+++ RAW DATA

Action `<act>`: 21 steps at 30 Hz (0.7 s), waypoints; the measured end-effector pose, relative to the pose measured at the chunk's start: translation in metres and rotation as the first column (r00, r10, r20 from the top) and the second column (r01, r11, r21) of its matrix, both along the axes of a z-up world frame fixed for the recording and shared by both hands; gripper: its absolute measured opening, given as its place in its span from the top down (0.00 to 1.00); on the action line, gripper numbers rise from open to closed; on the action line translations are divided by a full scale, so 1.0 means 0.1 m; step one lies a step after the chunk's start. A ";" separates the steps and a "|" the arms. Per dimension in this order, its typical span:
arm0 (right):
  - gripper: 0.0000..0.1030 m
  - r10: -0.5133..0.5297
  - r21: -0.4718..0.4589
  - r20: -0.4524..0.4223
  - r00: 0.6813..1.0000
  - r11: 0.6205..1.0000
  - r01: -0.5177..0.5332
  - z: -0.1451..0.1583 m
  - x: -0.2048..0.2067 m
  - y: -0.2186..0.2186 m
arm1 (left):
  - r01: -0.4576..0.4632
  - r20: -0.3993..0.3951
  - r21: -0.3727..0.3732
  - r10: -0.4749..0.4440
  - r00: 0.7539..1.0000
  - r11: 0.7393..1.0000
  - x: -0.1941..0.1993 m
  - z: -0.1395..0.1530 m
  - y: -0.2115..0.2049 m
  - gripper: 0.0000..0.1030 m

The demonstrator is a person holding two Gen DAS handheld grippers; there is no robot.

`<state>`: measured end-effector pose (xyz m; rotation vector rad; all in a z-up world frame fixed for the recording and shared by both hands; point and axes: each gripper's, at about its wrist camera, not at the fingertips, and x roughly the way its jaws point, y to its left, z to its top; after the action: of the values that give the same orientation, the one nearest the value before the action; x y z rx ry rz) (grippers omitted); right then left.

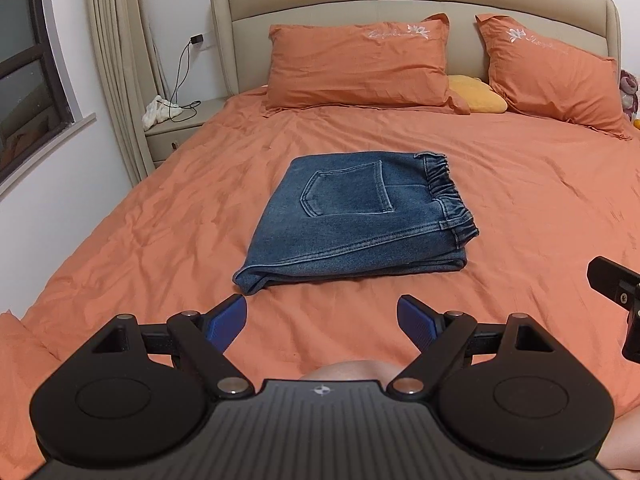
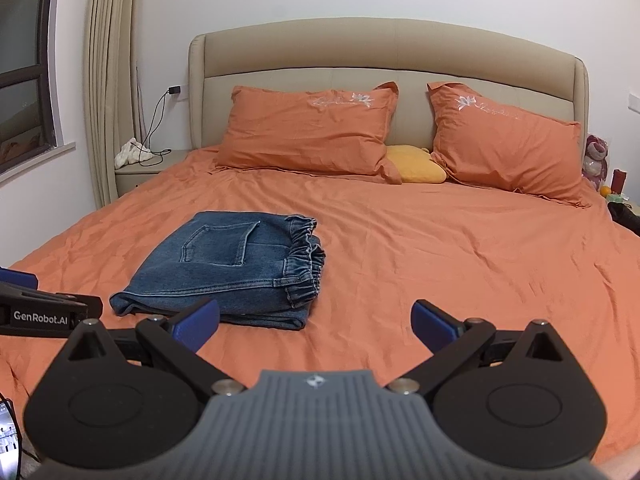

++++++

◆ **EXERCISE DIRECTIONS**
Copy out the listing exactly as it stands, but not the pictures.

◆ **TASK ANSWER**
Action `<act>`: 21 steps at 30 Hz (0.7 s), waypoints; the measured end-effector pose, relative to the pose measured at the chunk's start: translation in metres and rotation as the first column (r00, r10, r20 from the top) and the second column (r01, r11, r21) of its matrix, both along the axes of a z-up world frame fixed for the recording and shared by both hands; gripper: its absolute measured opening, given as its place in its span from the top down (0.00 to 1.00); on the action line, gripper numbers rise from open to closed; on the action line translations are divided by a full scale, so 1.0 means 0.1 m; step one lies a step after the chunk's start. A ";" separates the steps and a "|" the arms. Per dimension in this order, its typical span:
arm0 (right):
  - gripper: 0.0000..0.1030 m
  - r10: -0.5133..0.5297
  - r21: -0.4718..0.4589
  - r20: -0.4524..0.4223
  - r00: 0.6813..1.0000
  - r11: 0.6205..1.0000
  - r01: -0.5177..0.5332
  - z: -0.1451..0.1583 m
  - x: -0.2048..0.2067 m
  - y: -0.2186..0.2186 m
arm1 (left):
  - r01: -0.4576..0.4632
  - r20: -0.3993..0.3951
  - r21: -0.3727..0.3732
  - r10: -0.4749..0.4440
  - r00: 0.7539..1.0000
  - r11: 0.7393..1.0000
  - x: -0.1941..0.1993 m
  - z: -0.1395..0.1530 m
  - y: -0.2115..0.2049 m
  - gripper: 0.0000..0.1030 m

The demonstrator is a person holding two Gen DAS handheld grippers; there is no robot.

`<state>`: measured end-effector pose (xyz m; rotation vector rad; all in a z-up world frame fixed for the recording and shared by both hands; point and axes: each gripper's, at about its wrist camera, not at the fingertips, and x roughly the way its jaws point, y to its left, z to its top; after the action: of the values that give the same orientation, the one nearest the value before the action; x y z rx ry rz) (grippers omitted); right then left.

No additional response is needed to complete this exercise.